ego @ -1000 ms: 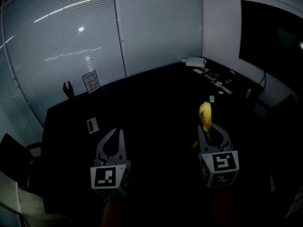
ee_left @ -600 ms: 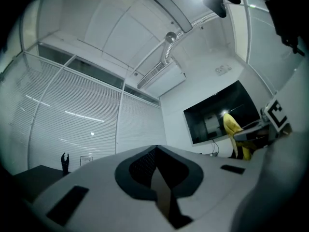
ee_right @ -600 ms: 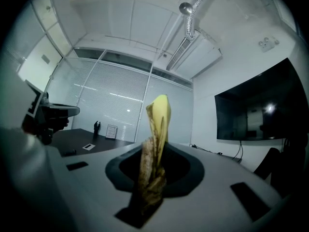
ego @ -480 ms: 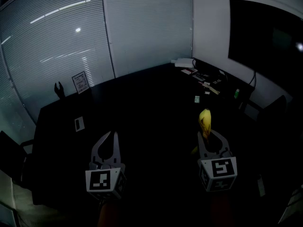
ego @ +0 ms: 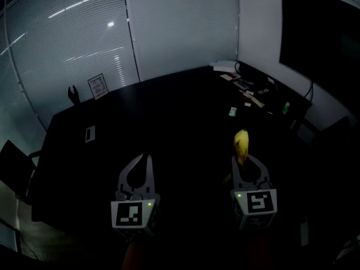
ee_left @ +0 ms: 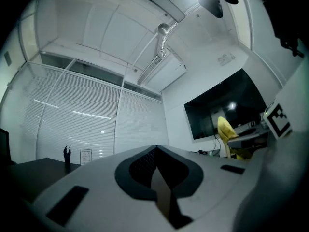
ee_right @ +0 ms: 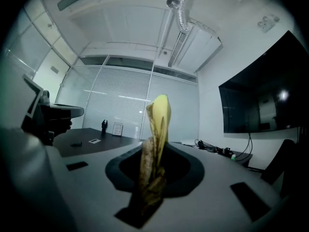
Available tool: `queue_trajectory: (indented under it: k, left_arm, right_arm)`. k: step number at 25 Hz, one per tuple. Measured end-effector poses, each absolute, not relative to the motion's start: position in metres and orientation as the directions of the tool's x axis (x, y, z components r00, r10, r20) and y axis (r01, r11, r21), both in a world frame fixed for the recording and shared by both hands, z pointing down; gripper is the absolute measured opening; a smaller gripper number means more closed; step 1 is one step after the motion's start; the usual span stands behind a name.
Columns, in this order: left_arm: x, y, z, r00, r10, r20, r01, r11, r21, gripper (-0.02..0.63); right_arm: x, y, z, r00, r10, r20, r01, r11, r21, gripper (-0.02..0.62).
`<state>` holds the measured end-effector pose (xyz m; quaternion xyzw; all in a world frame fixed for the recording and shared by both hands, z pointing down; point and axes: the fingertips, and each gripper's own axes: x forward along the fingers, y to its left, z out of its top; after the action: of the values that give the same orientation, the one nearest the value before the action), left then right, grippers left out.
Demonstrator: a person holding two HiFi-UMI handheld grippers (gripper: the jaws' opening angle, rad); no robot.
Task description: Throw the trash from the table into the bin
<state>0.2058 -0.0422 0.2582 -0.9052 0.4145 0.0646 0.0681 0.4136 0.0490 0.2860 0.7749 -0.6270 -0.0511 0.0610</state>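
1. Now the right gripper (ego: pixel 247 158) is squeezing a banana peel (ego: pixel 241 144) between its jaws. The peel is sticking up past the tips, yellow at the top and brown lower down.
2. Beside it, the left gripper (ego: pixel 143 157) is keeping its jaws pressed together, with nothing between them.
3. Both grippers are hanging over the near part of the dark table (ego: pixel 169 111). So the peel is up in the air and not lying on the table.
4. Farther out, a white card (ego: pixel 90 134) and a little sign (ego: pixel 97 86) are sitting on the table. A dark screen (ego: pixel 320 32) is hanging on the wall at the right.
5. No bin is showing in any view, so I am guessing the peel is being carried to it.
6. To do this well, the person should be keeping the squeeze firm and holding the peel upright so it is not slipping out. They should be looking for the bin and letting go only when the peel is right over it.
7. Compared with a second ago, the grip is looking the same. The card and the sign are sitting higher and more to the left in the head view, so the person seems to be moving away from them. Tiny green lights are now glowing on each gripper's marker cube (ego: pixel 254 202).
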Motion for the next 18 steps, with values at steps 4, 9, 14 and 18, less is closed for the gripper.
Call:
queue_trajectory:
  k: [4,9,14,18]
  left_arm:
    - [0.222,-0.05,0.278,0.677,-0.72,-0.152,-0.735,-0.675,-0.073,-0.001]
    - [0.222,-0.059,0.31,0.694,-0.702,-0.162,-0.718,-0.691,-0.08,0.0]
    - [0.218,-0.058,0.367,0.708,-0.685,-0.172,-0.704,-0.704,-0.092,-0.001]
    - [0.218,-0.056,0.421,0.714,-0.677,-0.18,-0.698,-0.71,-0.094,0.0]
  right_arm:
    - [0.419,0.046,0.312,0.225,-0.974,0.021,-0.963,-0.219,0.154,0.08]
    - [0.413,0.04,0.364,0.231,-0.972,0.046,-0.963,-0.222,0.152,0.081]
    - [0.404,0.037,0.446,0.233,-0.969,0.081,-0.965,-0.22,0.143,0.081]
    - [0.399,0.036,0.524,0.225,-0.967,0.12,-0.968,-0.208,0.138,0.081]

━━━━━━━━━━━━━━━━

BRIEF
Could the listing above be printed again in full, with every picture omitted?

SOLUTION
ego @ -1000 ms: 
ee_left @ -600 ms: 
ee_right @ -600 ms: 
ego @ -480 ms: 
ego @ +0 ms: 
ee_left @ +0 ms: 
ee_right @ +0 ms: 
Available tool: `queue_trajectory: (indented under it: k, left_arm, right_arm)`. k: step number at 25 Hz, one per tuple. Measured end-effector poses, each absolute, not relative to the motion's start: position in metres and orientation as the directions of the tool's x axis (x, y, z components r00, r10, r20) and y axis (r01, r11, r21), both in a world frame fixed for the recording and shared by both hands, z pointing down; gripper is the absolute measured opening; a smaller gripper number means more closed; step 1 is one step after the motion's start; the usual span stands behind a name.
Columns, in this order: left_arm: x, y, z, r00, r10, r20, r01, r11, r21, gripper (-0.02..0.63); right_arm: x, y, z, r00, r10, r20, r01, r11, r21, gripper (-0.02..0.62).
`<state>` holds the measured end-effector pose (xyz m; quaternion xyzw; all in a world frame fixed for the recording and shared by both hands, z pointing down; point and axes: the fingertips, and each gripper's own axes: x forward along the fingers, y to its left, z out of its top; after the action: of the values that give the same orientation, the one nearest the value before the action), left then right, grippers left out.
Demonstrator: a person holding two HiFi-UMI handheld grippers (gripper: the jaws' opening angle, rad); no robot.
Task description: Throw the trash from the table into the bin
<state>0.2058 -0.0422 0.2582 -0.9052 0.4145 0.0646 0.0681 0.4136 0.0490 0.2860 0.7749 -0.6270 -0.0511 0.0610</state>
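1. Now the right gripper (ego: pixel 247 158) is squeezing a banana peel (ego: pixel 241 144) between its jaws. The peel is sticking up past the tips, yellow at the top and brown lower down.
2. Beside it, the left gripper (ego: pixel 143 157) is keeping its jaws pressed together, with nothing between them.
3. Both grippers are hanging over the near part of the dark table (ego: pixel 169 111). So the peel is up in the air and not lying on the table.
4. Farther out, a white card (ego: pixel 90 134) and a little sign (ego: pixel 97 86) are sitting on the table. A dark screen (ego: pixel 320 32) is hanging on the wall at the right.
5. No bin is showing in any view, so I am guessing the peel is being carried to it.
6. To do this well, the person should be keeping the squeeze firm and holding the peel upright so it is not slipping out. They should be looking for the bin and letting go only when the peel is right over it.
7. Compared with a second ago, the grip is looking the same. The card and the sign are sitting higher and more to the left in the head view, so the person seems to be moving away from them. Tiny green lights are now glowing on each gripper's marker cube (ego: pixel 254 202).
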Motion for the next 18 steps, with values at steps 4, 9, 14 and 18, less is closed for the gripper.
Call:
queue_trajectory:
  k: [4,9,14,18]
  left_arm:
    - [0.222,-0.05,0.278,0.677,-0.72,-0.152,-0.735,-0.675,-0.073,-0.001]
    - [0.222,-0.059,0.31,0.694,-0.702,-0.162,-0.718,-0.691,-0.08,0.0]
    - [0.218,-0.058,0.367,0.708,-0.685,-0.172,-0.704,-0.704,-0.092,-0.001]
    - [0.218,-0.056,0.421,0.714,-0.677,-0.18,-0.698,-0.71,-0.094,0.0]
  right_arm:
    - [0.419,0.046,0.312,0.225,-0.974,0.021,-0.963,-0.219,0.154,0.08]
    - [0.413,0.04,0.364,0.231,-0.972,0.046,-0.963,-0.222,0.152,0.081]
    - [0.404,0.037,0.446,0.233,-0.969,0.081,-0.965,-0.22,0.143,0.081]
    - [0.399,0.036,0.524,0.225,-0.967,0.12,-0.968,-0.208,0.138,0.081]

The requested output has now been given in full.